The network detects two molecules Dox and IPTG, and as a response allows a set of genes (lacZ, cmR, and sacB)
to be expressed. The network is mutated by means of a PCR reaction, and the set of genes ensures the natural
selection. The three axes that can be seen on the right show the growth rate in three different directions.
The blue and green lines show the predicted evolutionary constraints. The points are the evolved
E. coli strains, starting with the green point and ending at the red point. The intermediary
black points follow the predicted constraints [Credit: AMOLF]

The researchers tested this prediction by allowing the bacteria to evolve in a controlled manner. They first allowed a large population of bacteria to randomly mutate, and subsequently placed these in a conical flask without A and B, and then with A but without B, etc. These experiments were set up in such a way that competition arose between the various mutants; the mutant which performed its task the best multiplied the most.

The results revealed exactly what had been predicted: at the start of the evolution, the bacteria came close to the right solution, but not entirely. They responded either well to A, or well to B, instead of responding well to both signals. A sort of conflict arose between two evolutionary goals.
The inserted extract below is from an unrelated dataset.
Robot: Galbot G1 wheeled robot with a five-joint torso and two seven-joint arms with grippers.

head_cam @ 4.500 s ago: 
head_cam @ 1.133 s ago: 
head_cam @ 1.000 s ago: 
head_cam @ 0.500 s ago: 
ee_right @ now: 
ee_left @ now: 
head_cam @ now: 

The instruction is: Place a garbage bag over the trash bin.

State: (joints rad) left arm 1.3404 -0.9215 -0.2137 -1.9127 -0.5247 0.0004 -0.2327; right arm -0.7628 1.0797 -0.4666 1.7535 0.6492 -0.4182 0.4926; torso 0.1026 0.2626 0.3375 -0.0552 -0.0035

After a longer period of evolution, it proved possible to solve the conflict—and a genetic analysis indeed revealed a far-reaching innovation of one of the proteins.

Being able to predict is a holy grail within evolution. In some disciplines, such as engineering or physics, making predictions is very normal, but within biology and even evolution this is far more difficult. Once again, many discussions are now taking place about the possibilities or impossibilities of making predictions and what this would require. Practical concepts and experiments such as these are beginning to provide an answer.

The study was published in the journal Cell Systems.